INSTRUCTIONS TO FOLLOW: Scan the listing beneath this sentence. Report each line with the word "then".

TASK INPUTS:
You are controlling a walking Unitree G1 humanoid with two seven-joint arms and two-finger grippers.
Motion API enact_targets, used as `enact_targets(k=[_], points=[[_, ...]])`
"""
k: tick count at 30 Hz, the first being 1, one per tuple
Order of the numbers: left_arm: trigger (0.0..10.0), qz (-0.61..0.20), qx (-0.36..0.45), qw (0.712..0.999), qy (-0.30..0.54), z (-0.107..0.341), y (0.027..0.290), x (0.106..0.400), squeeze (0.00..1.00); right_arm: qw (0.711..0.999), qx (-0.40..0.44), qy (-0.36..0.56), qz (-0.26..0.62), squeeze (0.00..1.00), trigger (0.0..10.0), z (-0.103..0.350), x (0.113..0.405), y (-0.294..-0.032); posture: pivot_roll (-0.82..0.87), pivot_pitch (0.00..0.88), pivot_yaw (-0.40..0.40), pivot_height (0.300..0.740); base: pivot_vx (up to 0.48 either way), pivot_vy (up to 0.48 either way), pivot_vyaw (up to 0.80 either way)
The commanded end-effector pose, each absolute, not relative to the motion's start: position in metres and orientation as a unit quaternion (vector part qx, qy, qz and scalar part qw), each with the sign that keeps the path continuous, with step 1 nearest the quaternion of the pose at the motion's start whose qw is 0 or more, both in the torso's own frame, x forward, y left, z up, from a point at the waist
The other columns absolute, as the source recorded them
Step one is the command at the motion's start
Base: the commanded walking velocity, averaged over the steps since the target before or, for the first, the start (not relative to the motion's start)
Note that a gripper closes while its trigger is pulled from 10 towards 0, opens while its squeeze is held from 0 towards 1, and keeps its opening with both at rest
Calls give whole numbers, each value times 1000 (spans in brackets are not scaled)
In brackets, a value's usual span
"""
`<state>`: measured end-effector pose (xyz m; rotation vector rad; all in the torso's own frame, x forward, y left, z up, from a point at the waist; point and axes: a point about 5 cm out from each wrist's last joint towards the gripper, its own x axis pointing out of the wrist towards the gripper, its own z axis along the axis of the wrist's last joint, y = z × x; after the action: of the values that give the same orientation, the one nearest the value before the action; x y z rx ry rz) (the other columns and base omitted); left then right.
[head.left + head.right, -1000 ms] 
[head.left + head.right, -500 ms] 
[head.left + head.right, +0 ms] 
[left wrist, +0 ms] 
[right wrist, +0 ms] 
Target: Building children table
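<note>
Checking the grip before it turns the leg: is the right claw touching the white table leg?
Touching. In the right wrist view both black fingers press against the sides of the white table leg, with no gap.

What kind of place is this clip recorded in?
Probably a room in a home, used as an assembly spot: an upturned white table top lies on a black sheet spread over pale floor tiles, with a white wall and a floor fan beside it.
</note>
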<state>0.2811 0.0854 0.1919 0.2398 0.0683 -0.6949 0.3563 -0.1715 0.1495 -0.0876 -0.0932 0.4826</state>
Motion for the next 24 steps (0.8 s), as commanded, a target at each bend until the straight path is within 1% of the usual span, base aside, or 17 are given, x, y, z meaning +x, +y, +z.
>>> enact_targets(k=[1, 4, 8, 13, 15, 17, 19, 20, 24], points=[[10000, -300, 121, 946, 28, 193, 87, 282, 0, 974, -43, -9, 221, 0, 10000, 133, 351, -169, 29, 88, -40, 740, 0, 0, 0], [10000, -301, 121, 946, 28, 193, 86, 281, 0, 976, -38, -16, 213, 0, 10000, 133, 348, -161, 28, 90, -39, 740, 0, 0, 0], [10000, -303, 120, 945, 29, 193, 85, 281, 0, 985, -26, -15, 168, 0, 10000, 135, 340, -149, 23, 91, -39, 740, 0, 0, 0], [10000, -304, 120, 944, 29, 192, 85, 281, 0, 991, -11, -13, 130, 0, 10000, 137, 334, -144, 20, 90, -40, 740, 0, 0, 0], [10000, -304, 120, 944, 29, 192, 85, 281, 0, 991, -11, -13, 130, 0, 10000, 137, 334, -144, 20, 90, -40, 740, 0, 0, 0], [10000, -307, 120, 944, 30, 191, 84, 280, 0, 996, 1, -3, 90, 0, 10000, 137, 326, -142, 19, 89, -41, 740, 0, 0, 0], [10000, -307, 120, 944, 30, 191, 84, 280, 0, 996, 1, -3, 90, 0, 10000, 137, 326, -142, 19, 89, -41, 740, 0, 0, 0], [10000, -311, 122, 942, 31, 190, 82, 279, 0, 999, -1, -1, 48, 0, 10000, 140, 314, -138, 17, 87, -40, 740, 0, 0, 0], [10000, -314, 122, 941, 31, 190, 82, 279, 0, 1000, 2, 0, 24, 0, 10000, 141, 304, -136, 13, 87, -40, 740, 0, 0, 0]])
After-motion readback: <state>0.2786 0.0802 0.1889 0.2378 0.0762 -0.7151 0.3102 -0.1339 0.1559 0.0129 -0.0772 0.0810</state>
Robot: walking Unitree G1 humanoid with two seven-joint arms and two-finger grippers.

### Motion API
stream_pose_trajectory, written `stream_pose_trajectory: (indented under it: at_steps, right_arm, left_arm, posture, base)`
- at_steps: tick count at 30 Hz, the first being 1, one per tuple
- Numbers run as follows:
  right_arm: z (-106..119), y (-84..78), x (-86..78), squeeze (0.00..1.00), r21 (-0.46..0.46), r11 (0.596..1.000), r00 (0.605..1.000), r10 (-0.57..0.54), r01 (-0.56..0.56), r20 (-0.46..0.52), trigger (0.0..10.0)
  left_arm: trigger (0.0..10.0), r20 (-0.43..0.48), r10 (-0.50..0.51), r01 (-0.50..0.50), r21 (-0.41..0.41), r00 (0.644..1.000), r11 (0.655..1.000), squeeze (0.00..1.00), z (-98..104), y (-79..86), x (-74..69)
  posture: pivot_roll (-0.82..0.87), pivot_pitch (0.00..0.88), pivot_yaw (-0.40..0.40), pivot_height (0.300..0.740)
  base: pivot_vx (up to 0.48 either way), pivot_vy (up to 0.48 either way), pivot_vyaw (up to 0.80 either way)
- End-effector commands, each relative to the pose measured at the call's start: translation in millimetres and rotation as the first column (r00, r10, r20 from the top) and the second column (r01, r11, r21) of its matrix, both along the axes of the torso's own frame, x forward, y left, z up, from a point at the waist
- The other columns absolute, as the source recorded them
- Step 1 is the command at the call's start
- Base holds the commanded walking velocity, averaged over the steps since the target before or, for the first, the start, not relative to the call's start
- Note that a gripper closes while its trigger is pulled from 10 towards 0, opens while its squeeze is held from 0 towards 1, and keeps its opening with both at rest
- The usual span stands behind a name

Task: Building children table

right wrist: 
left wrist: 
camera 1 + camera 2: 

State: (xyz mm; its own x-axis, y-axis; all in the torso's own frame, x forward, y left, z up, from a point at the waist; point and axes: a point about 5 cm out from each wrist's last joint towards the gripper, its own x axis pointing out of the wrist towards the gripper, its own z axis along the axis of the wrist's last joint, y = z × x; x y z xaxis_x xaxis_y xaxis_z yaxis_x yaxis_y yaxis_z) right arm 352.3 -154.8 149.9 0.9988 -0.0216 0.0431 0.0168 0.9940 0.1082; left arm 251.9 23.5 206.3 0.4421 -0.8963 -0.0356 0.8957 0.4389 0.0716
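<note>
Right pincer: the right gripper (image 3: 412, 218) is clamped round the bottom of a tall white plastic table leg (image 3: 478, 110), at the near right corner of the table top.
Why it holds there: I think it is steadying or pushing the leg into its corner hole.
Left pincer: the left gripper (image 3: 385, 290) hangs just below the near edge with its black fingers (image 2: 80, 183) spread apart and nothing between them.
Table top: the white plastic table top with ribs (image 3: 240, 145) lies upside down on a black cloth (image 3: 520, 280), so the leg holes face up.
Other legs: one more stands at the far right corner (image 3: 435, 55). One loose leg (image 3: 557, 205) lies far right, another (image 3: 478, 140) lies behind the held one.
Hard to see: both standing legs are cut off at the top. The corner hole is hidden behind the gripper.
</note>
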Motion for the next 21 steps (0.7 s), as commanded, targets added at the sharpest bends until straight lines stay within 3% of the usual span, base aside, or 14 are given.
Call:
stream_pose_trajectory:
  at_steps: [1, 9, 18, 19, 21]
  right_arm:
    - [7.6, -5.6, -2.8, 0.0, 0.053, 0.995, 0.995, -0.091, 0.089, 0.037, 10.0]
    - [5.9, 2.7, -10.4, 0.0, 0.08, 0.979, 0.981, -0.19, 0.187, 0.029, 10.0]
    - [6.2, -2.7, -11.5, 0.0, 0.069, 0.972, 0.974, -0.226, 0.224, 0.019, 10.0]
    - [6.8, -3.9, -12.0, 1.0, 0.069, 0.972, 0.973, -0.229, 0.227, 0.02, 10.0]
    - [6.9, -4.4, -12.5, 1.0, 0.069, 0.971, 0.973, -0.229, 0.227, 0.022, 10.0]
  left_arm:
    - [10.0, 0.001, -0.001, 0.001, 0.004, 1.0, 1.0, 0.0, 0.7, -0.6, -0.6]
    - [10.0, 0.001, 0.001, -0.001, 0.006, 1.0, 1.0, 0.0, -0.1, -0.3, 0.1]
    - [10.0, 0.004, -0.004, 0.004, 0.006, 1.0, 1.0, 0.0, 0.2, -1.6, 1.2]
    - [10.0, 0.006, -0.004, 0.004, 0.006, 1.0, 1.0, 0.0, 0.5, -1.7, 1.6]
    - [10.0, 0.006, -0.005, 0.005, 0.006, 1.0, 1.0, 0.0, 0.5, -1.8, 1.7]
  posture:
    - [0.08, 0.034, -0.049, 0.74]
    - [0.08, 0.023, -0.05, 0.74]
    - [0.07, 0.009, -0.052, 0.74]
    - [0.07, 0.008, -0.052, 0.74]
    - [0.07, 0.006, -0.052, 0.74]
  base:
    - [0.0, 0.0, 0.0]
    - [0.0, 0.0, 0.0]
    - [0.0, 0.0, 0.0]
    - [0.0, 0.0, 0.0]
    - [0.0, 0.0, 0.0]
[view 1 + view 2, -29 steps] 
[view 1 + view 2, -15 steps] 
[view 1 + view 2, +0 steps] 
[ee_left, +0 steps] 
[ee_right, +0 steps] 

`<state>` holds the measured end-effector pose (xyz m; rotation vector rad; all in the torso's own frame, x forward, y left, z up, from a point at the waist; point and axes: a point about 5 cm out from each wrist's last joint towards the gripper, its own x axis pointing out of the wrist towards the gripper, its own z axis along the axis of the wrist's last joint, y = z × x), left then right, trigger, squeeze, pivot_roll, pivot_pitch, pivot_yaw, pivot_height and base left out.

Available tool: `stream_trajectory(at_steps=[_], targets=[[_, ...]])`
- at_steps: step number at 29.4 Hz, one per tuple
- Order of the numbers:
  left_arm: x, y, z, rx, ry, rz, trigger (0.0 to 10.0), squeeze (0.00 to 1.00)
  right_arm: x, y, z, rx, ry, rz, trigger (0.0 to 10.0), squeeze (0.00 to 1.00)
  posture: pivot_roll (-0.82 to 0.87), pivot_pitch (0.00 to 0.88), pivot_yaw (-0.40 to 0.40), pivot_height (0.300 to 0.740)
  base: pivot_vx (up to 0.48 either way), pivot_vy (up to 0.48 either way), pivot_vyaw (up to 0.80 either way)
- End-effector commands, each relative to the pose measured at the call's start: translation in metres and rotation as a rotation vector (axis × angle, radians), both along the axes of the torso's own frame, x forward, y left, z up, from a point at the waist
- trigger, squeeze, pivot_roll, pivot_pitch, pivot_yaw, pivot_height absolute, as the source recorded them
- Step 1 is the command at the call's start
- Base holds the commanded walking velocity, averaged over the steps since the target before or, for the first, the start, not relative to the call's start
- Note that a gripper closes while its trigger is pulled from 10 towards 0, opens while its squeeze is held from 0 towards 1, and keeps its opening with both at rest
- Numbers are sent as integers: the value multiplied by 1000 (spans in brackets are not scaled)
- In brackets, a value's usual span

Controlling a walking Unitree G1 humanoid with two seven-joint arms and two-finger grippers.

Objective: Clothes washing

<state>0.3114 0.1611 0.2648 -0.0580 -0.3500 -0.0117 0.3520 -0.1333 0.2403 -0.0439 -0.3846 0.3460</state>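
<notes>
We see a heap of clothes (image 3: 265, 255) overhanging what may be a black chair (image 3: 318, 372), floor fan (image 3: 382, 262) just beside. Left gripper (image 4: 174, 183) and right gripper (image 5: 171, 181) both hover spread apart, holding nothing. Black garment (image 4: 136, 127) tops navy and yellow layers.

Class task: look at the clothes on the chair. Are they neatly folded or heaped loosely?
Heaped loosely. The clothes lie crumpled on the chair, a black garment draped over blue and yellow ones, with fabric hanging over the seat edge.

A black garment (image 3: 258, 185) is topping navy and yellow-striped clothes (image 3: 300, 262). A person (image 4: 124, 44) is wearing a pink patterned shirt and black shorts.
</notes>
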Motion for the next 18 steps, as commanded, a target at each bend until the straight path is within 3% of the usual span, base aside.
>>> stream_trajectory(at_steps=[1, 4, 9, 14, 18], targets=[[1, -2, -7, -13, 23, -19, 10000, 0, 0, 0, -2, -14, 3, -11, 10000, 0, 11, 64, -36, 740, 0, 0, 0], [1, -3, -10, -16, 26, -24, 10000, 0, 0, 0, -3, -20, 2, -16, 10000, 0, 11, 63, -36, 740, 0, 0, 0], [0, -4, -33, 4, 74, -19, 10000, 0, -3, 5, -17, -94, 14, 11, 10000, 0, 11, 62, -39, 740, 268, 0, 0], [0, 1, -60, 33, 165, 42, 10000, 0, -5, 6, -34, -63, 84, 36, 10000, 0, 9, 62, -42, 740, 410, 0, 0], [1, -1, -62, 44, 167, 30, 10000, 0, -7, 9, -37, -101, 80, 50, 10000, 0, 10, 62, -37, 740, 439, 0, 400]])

TASK OUTPUT:
`<state>`: measured end-effector pose (xyz m; rotation vector rad; all in the torso's own frame, x forward, y left, z up, from a point at the waist; point and axes: a point about 5 cm out from each wrist's last joint towards the gripper, its own x axis pointing out of the wrist towards the gripper, its own z axis along the axis of the wrist's last joint, y = z × x; after the action: of the values that give the same orientation, the one nearest the value before the action; x y z rx ry rz) (the other columns and base omitted); left then right.
`<state>` holds the measured end-effector pose (xyz m; rotation vector rad; all in the torso's own frame, x forward, y left, z up, from a point at the waist; point and axes: a point about 5 cm out from each wrist's last joint towards the gripper, its own x axis pointing out of the wrist towards the gripper, its own z axis along the axis of the wrist's last joint, y = z × x), left then right, trigger, squeeze, pivot_roll, pivot_pitch, pivot_yaw, pivot_height and base left out.

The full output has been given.